Problem requirements: Of all the lines below, output only those starting at the one with "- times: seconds" and ending at the one with "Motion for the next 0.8", both ends included, exactly as written.
____________________
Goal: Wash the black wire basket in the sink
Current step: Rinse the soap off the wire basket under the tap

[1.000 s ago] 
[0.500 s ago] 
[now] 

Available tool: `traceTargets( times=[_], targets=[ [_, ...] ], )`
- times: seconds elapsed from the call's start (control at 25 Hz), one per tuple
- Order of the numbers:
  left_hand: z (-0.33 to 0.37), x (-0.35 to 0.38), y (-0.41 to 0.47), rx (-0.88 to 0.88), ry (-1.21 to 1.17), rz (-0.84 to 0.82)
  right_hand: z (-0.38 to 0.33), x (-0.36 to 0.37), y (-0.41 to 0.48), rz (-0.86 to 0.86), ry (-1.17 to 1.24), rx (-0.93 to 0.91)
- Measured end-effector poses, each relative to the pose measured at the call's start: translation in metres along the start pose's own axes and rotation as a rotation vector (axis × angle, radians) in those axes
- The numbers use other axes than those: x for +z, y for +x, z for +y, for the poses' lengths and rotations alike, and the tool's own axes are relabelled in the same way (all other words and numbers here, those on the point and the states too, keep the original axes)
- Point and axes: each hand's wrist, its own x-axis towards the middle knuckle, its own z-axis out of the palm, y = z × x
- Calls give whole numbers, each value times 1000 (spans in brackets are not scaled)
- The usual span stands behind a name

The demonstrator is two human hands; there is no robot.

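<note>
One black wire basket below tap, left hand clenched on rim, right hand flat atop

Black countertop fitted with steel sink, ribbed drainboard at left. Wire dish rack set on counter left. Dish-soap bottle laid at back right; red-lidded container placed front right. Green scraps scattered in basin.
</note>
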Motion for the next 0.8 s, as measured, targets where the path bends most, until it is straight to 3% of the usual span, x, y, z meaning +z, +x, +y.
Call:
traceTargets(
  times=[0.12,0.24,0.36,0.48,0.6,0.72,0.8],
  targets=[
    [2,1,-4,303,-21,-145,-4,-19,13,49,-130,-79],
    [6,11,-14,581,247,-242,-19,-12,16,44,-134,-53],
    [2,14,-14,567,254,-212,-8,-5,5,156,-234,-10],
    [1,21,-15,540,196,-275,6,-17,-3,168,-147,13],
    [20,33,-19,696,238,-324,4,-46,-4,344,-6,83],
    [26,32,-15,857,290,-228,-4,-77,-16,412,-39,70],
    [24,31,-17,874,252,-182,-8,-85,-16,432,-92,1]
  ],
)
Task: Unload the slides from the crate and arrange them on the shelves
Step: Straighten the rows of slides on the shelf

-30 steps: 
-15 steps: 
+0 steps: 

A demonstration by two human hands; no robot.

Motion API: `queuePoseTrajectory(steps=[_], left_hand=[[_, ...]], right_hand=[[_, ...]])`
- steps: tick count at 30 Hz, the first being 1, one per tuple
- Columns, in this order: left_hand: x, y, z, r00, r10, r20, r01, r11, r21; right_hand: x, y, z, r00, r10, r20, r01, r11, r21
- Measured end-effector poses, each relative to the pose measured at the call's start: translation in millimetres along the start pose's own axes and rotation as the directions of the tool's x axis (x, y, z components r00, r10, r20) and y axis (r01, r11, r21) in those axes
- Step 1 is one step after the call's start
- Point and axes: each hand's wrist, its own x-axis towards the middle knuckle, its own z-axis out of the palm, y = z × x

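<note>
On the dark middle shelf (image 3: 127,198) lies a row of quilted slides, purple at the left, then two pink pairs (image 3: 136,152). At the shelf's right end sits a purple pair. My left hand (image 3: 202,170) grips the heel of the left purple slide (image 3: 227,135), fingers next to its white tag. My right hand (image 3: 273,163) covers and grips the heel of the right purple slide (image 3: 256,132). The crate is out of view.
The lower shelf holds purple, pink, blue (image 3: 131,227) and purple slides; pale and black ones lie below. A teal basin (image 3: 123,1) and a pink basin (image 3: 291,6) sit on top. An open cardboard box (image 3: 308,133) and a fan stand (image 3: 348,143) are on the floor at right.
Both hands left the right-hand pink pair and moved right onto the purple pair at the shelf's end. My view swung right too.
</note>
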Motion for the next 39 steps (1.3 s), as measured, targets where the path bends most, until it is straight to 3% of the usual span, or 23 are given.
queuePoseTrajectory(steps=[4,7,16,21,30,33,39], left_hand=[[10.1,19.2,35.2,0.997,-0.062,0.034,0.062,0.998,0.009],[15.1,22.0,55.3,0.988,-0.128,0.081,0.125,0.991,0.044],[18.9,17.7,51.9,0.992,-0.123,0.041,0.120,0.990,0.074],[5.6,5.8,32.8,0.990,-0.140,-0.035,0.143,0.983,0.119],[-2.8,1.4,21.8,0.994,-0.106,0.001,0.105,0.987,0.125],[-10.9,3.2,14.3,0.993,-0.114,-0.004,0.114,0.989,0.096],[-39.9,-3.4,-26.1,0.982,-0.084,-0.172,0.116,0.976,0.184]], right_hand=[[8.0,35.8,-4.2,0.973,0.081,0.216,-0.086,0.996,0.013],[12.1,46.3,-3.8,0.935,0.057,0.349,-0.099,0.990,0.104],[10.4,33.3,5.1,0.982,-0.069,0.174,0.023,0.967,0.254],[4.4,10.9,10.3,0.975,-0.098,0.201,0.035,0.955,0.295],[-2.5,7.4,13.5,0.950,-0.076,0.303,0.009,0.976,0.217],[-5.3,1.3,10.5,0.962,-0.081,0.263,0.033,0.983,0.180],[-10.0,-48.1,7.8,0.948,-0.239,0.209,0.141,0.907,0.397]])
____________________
Answer for the task:
- times: seconds elapsed from the call's start (control at 25 Hz), one per tuple
- Order of the numbers:
  left_hand: z (-0.33 to 0.37), x (-0.35 to 0.38), y (-0.41 to 0.47), rx (-0.88 to 0.88), ry (-1.21 to 1.17), rz (-0.84 to 0.82)
  right_hand: z (-0.38 to 0.33), x (-0.36 to 0.37), y (-0.41 to 0.48), rz (-0.86 to 0.86), ry (-1.17 to 1.24), rx (-0.93 to 0.91)
- Measured end-effector poses, each relative to the pose measured at the call's start: translation in metres along the start pose's own axes and rotation as a rotation vector (axis × angle, radians) in those axes
- The numbers use other axes than those: x for +z, y for +x, z for +y, for the poses' lengths and rotations alike, and the tool's own axes are relabelled in the same way (all other words and numbers here, those on the point and the states too, keep the original axes)
- Point and axes: each hand's wrist, its own x-axis towards the middle knuckle, its own z-axis out of the palm, y = z × x
- Calls give whole numbers, each value times 1000 (spans in brackets are not scaled)
- The usual span stands behind a name

The demonstrator is two human hands; there is no robot.

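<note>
One black wire basket below tap, left hand clenched on rim, right hand flat atop

Black countertop fitted with steel sink, ribbed drainboard at left. Wire dish rack set on counter left. Dish-soap bottle laid at back right; red-lidded container placed front right. Green scraps scattered in basin.
</note>
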Motion for the next 0.8 s, as measured, targets where the path bends most, until it is straight to 3% of the usual span, x, y, z meaning +z, +x, +y.

This output is now finished.